Example voice caches (MIT-licensed): mzbac/vibevoice.swift/voice_cache — 7 English voices including Carter, Davis, Emma, Frank, Grace, Mike, and Indian-accented Samuel.
Model
| Bundle | Quantization | Size | HuggingFace |
|---|---|---|---|
| Realtime-0.5B | BF16 (source) | ~1 GB | microsoft/VibeVoice-Realtime-0.5B |
| Realtime-0.5B INT4 | Qwen2 INT4, tokenizer + diffusion FP16 | ~350 MB | aufklarer/VibeVoice-Realtime-0.5B-MLX-INT4 |
| Realtime-0.5B INT8 | Qwen2 INT8 | ~570 MB | aufklarer/VibeVoice-Realtime-0.5B-MLX-INT8 |
| 1.5B long-form | BF16 (source) | ~3 GB | microsoft/VibeVoice-1.5B |
| 1.5B INT4 | Qwen2 INT4 | ~1 GB | aufklarer/VibeVoice-1.5B-MLX-INT4 |
Quantization produced by models/vibevoice/export/convert.py using MLX group-wise affine quant (32-group). Embeddings, norms, acoustic-tokenizer convolutions, and the EOS classifier stay in their source dtype.
Quick start
import VibeVoiceTTS
let tts = try await VibeVoiceTTSModel.fromPretrained()
try tts.loadVoice(from: "/path/to/voice_cache/en-Mike_man.safetensors")
let pcm = try await tts.generate(text: "Hello world.")
// pcm: [Float] at 24 kHz mono
Long-form 1.5B preset
let config = VibeVoiceTTSModel.Configuration.longForm1_5B
let tts = try await VibeVoiceTTSModel.fromPretrained(configuration: config)
try tts.loadVoice(from: "voices/narrator.safetensors")
let pcm = try await tts.generate(text: longTranscript) // up to ~90 min
The longForm1_5B preset bumps maxSpeechTokens to 4000 and cfgScale to 1.5 for higher-fidelity long-form output.
Swap voices between generations
try tts.loadVoice(from: "en-Mike_man.safetensors")
let a = try await tts.generate(text: "First speaker line.")
try tts.loadVoice(from: "en-Emma_woman.safetensors")
let b = try await tts.generate(text: "Second speaker line.")
CLI
audio vibevoice "Hello world." \
--voice-cache voice_cache/en-Mike_man.safetensors \
--output hello.wav
# Long-form 1.5B
audio vibevoice "Long paragraph ..." \
--voice-cache voices/narrator.safetensors \
--long-form \
--max-tokens 4000 \
--output episode.wav
Flags: --steps (DPM-Solver steps), --cfg (guidance), --model / --tokenizer to override HuggingFace IDs, --long-form to switch to the 1.5B preset, --verbose for timing.

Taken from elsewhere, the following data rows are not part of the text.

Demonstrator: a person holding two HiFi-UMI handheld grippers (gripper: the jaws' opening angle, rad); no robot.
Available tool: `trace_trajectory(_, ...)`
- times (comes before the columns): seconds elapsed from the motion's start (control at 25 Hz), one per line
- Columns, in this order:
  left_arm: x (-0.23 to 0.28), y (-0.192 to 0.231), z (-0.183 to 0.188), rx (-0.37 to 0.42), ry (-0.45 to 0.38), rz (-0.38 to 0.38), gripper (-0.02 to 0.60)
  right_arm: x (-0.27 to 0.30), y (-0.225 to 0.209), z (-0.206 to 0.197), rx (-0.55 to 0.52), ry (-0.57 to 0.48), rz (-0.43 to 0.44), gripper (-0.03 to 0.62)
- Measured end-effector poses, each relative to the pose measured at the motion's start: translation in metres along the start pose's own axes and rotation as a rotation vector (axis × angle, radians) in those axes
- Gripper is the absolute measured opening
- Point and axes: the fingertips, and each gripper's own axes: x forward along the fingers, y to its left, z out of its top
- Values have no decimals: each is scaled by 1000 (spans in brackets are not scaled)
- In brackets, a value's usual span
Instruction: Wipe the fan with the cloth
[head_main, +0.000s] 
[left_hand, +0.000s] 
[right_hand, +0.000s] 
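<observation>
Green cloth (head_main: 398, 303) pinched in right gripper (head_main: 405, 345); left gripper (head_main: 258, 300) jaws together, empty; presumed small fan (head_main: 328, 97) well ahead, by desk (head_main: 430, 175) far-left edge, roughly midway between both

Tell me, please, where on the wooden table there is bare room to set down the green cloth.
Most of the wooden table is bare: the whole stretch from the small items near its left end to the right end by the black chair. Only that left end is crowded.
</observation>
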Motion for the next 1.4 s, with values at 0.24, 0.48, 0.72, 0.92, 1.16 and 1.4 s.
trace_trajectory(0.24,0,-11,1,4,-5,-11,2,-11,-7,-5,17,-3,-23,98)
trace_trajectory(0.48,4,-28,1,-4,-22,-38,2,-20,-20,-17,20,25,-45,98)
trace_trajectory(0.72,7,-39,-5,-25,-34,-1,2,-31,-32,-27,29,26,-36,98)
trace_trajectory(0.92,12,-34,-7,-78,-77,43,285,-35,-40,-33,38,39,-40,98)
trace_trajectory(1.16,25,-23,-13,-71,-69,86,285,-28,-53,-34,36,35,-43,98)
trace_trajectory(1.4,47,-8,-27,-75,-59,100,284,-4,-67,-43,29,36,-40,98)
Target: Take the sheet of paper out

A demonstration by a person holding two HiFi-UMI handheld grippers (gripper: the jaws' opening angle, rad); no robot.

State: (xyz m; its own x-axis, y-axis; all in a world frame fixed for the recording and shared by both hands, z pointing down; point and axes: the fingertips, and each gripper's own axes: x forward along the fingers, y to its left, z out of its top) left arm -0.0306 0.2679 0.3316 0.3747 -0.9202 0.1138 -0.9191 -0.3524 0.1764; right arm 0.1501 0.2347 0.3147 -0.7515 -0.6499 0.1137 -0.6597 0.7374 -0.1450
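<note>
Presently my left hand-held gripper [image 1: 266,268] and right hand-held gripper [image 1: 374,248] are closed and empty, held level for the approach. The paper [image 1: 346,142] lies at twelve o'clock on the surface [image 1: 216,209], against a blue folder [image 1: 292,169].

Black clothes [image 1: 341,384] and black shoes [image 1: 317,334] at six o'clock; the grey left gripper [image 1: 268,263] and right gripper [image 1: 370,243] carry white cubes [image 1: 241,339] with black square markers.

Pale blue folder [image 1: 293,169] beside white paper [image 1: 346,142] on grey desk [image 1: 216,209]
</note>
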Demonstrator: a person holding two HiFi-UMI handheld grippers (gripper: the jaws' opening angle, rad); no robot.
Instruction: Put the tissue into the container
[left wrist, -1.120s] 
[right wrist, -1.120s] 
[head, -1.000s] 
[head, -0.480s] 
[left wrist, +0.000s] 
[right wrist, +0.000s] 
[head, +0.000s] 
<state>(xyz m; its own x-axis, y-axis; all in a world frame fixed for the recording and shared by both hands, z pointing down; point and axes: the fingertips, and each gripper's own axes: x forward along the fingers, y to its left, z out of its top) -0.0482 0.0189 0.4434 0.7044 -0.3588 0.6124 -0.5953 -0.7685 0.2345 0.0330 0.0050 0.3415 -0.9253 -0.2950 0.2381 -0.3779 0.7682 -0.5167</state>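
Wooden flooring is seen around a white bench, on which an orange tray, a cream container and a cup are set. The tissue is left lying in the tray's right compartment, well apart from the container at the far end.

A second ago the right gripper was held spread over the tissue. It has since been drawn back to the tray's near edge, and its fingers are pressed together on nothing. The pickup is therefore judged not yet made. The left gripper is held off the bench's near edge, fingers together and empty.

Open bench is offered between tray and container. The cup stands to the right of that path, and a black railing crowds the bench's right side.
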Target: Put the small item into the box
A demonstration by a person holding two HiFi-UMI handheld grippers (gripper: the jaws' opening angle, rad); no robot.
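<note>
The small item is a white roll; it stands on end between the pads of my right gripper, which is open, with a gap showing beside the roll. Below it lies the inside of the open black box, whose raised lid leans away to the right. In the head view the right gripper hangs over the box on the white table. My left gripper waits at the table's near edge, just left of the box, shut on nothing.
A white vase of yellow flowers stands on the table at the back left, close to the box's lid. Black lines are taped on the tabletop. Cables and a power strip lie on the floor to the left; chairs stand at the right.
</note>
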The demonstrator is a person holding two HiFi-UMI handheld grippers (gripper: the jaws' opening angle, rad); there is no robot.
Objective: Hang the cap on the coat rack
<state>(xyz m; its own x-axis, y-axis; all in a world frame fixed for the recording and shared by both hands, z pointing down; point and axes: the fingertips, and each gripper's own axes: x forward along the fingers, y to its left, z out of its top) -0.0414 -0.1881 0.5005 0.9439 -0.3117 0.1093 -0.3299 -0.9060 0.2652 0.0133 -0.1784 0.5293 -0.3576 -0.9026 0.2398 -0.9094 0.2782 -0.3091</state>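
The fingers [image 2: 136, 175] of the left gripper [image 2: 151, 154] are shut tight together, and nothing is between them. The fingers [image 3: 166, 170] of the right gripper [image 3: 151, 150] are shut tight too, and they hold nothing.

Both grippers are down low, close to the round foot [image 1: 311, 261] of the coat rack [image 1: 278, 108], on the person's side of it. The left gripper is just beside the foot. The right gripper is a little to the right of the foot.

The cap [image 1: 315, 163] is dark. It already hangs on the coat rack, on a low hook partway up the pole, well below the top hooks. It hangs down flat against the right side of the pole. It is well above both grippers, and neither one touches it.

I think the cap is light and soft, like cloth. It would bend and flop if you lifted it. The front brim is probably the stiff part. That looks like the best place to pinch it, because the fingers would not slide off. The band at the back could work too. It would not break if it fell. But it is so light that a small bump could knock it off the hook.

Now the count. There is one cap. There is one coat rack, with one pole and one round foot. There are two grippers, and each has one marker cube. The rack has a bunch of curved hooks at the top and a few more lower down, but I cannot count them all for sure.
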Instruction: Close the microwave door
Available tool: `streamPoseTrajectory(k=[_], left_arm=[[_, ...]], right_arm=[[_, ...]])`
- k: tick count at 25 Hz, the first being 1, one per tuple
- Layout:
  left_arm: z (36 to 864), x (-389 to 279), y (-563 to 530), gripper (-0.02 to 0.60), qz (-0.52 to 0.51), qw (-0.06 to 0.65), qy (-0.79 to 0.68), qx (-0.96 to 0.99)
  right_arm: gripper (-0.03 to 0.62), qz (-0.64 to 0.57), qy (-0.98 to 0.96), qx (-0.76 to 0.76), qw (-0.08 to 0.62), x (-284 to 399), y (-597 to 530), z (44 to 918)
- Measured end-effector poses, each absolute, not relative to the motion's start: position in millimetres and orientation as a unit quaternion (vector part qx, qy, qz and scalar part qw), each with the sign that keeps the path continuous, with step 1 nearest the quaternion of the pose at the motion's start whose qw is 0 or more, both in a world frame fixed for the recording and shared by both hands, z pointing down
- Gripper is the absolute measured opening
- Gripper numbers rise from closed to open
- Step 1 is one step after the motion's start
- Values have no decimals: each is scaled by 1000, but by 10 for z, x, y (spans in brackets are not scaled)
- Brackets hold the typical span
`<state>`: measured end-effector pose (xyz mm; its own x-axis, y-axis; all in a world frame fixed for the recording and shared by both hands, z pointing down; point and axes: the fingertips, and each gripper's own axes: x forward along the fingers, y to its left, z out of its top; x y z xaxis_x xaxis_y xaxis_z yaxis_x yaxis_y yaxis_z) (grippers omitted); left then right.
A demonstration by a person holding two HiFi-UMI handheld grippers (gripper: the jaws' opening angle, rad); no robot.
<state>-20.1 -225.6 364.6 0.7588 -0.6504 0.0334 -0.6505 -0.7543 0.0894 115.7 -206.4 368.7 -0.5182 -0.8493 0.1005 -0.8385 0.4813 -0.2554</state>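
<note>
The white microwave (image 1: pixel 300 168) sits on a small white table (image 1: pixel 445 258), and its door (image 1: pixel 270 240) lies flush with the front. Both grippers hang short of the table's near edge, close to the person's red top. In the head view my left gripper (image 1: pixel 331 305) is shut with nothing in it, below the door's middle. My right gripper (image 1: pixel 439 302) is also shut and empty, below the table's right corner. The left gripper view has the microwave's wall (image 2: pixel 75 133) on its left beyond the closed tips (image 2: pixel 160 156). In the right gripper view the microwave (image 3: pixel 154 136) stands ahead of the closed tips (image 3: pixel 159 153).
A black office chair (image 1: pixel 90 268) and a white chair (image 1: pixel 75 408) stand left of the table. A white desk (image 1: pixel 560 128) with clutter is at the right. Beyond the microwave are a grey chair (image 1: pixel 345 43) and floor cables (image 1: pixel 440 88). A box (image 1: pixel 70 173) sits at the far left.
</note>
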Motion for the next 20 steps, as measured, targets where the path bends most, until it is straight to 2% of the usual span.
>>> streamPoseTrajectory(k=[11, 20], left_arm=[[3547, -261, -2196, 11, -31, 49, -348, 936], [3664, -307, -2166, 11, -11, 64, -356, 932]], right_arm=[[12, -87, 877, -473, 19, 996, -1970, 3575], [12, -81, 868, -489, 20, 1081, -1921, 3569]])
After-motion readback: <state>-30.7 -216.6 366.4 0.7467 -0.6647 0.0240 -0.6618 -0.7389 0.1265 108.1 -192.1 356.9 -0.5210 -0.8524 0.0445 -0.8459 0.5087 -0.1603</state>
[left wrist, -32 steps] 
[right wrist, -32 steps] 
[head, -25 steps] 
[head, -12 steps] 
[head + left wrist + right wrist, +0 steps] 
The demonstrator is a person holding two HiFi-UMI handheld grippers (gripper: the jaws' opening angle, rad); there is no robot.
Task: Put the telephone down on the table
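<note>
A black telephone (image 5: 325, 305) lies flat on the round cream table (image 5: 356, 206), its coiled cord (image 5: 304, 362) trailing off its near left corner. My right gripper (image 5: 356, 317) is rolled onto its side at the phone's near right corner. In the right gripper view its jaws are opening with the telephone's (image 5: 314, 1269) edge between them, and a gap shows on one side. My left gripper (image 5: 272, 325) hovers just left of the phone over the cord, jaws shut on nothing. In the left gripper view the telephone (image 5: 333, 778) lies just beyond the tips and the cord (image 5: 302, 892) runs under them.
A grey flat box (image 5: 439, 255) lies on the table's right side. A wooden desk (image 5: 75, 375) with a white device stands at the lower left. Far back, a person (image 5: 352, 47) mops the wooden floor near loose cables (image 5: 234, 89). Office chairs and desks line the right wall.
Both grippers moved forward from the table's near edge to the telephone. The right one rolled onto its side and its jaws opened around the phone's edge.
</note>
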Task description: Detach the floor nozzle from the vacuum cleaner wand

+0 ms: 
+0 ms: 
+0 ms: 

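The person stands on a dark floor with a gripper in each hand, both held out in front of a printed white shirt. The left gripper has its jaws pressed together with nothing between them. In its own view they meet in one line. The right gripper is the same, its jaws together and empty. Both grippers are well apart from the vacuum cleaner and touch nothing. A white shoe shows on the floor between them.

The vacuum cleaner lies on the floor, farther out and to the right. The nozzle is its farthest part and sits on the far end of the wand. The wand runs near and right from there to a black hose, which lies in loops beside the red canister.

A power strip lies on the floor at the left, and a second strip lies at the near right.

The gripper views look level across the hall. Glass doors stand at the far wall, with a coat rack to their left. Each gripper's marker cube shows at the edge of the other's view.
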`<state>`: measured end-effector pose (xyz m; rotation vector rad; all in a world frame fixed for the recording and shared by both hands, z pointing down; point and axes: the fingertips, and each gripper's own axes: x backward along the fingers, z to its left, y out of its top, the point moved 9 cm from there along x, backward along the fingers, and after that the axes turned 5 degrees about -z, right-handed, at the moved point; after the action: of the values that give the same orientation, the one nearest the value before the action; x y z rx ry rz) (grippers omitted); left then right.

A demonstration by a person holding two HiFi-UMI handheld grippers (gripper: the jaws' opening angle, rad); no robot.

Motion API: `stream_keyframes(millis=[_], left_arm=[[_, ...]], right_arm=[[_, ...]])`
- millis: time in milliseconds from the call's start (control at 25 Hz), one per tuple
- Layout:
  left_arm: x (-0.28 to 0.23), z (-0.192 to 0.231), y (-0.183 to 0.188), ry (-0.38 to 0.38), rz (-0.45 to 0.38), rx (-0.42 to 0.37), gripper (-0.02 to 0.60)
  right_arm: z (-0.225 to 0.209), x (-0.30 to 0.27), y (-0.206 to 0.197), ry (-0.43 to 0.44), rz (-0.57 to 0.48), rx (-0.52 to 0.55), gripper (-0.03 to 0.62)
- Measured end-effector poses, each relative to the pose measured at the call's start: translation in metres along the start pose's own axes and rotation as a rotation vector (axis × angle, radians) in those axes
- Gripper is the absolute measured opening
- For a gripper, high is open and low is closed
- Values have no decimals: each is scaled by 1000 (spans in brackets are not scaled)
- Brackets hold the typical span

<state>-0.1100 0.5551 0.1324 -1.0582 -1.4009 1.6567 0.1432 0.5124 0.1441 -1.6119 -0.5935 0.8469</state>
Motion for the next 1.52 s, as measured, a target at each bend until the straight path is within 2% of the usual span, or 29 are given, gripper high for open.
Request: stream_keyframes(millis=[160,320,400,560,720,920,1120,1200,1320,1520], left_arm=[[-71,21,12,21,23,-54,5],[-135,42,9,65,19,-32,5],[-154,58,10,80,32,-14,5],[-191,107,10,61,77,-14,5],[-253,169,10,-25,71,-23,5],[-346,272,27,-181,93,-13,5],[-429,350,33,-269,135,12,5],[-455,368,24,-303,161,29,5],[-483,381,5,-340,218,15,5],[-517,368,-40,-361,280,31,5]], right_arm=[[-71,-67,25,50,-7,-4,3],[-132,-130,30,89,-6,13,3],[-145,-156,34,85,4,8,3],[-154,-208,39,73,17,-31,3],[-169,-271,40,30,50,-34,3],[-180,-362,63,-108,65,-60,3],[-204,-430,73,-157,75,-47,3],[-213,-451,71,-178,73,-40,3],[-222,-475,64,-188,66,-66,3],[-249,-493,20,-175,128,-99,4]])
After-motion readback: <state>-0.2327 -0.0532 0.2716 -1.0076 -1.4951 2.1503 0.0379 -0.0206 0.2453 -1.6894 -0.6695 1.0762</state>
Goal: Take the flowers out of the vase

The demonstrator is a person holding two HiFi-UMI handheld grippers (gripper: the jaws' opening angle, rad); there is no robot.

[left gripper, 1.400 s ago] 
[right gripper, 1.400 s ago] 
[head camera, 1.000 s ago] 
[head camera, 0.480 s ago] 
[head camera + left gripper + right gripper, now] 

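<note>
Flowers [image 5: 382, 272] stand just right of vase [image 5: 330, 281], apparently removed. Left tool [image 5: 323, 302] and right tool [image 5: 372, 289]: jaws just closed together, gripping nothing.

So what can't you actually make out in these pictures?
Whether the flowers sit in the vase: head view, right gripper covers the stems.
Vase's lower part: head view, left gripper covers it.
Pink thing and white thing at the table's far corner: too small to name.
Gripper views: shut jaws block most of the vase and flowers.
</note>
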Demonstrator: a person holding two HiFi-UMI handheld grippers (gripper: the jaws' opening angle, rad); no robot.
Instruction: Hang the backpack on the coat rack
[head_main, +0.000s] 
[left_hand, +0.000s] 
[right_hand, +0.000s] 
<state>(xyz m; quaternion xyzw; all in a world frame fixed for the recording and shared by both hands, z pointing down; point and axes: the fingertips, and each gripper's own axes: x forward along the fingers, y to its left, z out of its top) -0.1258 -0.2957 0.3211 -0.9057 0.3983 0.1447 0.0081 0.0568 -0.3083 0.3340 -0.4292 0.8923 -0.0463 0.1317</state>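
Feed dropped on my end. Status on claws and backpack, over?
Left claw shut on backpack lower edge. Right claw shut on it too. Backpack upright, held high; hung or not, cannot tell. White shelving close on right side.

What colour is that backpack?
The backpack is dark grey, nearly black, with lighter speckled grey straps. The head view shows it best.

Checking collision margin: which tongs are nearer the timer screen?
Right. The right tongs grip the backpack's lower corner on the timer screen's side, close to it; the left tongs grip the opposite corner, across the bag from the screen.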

Picking among speech-swift TTS modules
| Kokoro-82M | Qwen3-TTS | CosyVoice3 | VibeVoice Realtime | VibeVoice 1.5B | |
|---|---|---|---|---|---|
| Params | 82M | 7B | 7B | 500M | 1.5B |
| Backend | CoreML (ANE) | MLX | MLX | MLX | MLX |
| Languages | 8 | 10+ | 10+ | EN/ZH | EN/ZH |
| Voice cloning | Fixed presets | ICL reference | Zero-shot reference | Voice cache | Voice cache |
| Long-form | Short/medium | Streaming | Streaming | Streaming | Up to 90 min / 4 speakers |
…you need long-form, multi-speaker, or podcast/audiobook output in English or Chinese, with consistent voice identity across minutes of audio. For short-form multilingual TTS, Qwen3-TTS or CosyVoice3 are better fits. For iOS-native short utterances, Kokoro is the smallest option.